##### STORED DATA

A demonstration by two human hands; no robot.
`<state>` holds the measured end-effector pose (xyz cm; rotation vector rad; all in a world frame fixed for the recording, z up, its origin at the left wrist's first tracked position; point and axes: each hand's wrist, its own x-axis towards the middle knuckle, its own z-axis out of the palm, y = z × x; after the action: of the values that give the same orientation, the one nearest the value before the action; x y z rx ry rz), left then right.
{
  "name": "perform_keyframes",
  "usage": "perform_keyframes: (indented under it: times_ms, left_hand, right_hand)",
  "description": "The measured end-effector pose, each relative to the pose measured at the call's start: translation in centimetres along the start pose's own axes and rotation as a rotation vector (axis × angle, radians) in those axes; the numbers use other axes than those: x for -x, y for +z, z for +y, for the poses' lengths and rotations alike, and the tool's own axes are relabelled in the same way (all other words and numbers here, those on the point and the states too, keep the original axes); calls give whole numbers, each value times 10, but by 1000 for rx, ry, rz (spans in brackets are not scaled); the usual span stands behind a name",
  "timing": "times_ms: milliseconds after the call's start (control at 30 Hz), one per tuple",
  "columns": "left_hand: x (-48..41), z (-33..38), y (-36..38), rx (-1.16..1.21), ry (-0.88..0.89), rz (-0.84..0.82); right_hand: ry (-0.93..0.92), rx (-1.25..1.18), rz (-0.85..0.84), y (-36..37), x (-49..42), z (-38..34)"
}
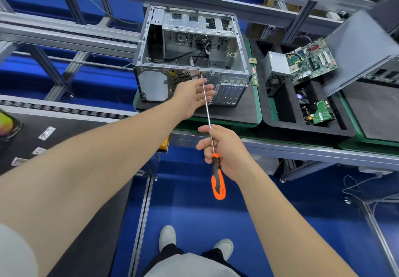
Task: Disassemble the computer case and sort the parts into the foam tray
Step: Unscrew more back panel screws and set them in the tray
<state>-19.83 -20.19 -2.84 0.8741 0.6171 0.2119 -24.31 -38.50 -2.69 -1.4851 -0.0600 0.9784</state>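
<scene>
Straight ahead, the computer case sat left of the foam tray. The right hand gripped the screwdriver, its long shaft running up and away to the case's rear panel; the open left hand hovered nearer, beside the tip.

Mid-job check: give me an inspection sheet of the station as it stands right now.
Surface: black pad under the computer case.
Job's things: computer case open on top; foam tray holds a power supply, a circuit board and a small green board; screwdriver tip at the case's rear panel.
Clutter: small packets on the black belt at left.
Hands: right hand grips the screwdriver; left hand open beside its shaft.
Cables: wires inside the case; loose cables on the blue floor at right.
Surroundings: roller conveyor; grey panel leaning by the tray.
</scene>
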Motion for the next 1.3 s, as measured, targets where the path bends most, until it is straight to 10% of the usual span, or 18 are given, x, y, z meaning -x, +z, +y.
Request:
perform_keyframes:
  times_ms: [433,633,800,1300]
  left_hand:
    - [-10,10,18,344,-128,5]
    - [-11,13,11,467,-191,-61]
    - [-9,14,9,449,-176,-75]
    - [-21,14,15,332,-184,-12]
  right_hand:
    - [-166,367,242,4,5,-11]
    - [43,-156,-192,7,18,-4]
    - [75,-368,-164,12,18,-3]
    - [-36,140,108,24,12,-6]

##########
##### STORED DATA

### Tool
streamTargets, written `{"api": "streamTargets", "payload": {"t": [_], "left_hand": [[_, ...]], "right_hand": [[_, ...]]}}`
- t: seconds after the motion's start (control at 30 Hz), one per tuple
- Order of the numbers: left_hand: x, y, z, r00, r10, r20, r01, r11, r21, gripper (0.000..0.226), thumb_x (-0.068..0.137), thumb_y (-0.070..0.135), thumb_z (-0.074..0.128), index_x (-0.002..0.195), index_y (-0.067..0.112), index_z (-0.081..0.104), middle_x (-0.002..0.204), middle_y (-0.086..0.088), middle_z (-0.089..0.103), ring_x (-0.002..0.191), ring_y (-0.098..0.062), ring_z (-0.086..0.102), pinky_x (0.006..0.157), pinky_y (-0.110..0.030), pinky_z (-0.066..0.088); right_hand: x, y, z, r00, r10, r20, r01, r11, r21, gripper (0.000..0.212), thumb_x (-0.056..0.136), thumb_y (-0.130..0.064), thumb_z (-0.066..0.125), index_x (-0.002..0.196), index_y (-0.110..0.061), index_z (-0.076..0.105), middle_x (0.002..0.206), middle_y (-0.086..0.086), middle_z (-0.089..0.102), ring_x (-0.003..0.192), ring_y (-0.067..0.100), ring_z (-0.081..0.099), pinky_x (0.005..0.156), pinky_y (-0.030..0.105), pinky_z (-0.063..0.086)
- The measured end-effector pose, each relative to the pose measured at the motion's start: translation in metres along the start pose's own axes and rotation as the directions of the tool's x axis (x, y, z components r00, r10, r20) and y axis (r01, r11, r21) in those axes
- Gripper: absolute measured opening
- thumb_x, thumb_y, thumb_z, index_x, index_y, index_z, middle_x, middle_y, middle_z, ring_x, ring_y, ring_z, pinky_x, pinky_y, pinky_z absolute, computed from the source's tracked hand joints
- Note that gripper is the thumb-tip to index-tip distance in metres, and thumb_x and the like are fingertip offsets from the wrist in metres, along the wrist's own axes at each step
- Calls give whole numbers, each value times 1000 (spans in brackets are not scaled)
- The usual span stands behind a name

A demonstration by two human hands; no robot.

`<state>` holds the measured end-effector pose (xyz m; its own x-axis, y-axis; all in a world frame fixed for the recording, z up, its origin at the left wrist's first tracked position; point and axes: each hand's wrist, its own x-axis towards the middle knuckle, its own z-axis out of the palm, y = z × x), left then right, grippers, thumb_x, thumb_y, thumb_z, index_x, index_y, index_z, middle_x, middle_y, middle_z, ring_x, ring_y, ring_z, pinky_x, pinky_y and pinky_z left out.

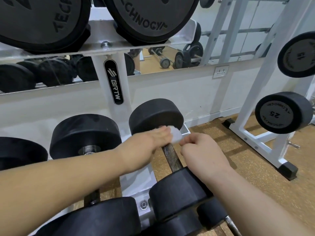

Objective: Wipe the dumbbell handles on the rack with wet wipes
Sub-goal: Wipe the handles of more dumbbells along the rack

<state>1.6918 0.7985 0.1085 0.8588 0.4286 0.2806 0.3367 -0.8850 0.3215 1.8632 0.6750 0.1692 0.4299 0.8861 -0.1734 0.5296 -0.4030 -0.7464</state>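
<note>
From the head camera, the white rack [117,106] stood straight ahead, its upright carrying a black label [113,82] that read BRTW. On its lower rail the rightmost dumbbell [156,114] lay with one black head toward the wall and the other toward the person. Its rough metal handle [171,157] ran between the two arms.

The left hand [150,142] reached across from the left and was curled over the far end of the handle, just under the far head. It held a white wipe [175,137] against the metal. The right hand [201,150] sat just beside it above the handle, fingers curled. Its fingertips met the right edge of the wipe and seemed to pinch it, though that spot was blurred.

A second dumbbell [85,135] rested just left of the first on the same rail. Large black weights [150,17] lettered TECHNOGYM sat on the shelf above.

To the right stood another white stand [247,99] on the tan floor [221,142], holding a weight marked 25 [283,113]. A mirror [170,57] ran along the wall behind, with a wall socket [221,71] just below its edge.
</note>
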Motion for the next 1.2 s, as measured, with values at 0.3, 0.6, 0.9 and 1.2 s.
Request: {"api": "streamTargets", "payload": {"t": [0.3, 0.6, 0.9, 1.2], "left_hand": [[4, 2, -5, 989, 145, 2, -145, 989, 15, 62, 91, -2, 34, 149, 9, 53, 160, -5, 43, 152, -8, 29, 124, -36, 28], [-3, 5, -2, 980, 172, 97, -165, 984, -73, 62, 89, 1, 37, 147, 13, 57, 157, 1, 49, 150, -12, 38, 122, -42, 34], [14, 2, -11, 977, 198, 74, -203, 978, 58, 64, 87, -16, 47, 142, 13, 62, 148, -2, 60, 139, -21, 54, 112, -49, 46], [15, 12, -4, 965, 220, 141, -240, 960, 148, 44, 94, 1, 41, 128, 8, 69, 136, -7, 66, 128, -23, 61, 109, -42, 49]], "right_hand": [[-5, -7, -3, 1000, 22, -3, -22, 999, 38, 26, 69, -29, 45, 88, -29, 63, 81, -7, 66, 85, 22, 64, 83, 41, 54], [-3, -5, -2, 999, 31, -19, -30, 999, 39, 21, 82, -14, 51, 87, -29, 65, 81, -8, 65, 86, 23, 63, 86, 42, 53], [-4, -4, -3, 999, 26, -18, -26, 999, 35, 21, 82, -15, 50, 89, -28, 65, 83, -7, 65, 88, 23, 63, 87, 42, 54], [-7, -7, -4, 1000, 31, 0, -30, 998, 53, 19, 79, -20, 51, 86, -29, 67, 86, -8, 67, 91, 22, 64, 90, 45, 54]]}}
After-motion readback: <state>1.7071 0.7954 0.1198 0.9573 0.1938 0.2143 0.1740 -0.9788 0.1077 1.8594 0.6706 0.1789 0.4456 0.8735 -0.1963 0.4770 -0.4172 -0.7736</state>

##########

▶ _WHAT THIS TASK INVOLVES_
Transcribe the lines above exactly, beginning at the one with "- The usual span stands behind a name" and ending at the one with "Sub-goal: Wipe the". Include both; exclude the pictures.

▶ _RESULT BELOW_
- The usual span stands behind a name

A demonstration by two human hands; no robot.

`<state>` holds the measured end-effector pose (xyz m; its own x-axis, y-axis; all in a world frame fixed for the recording, z up, its origin at the left wrist's first tracked position; point and axes: each hand's wrist, its own x-axis towards the middle knuckle, its own z-axis out of the palm, y = z × x), left then right, grippers, thumb_x, thumb_y, thumb_z, index_x, index_y, index_z, middle_x, middle_y, middle_z, ring_x, ring_y, ring_z, pinky_x, pinky_y and pinky_z left out.


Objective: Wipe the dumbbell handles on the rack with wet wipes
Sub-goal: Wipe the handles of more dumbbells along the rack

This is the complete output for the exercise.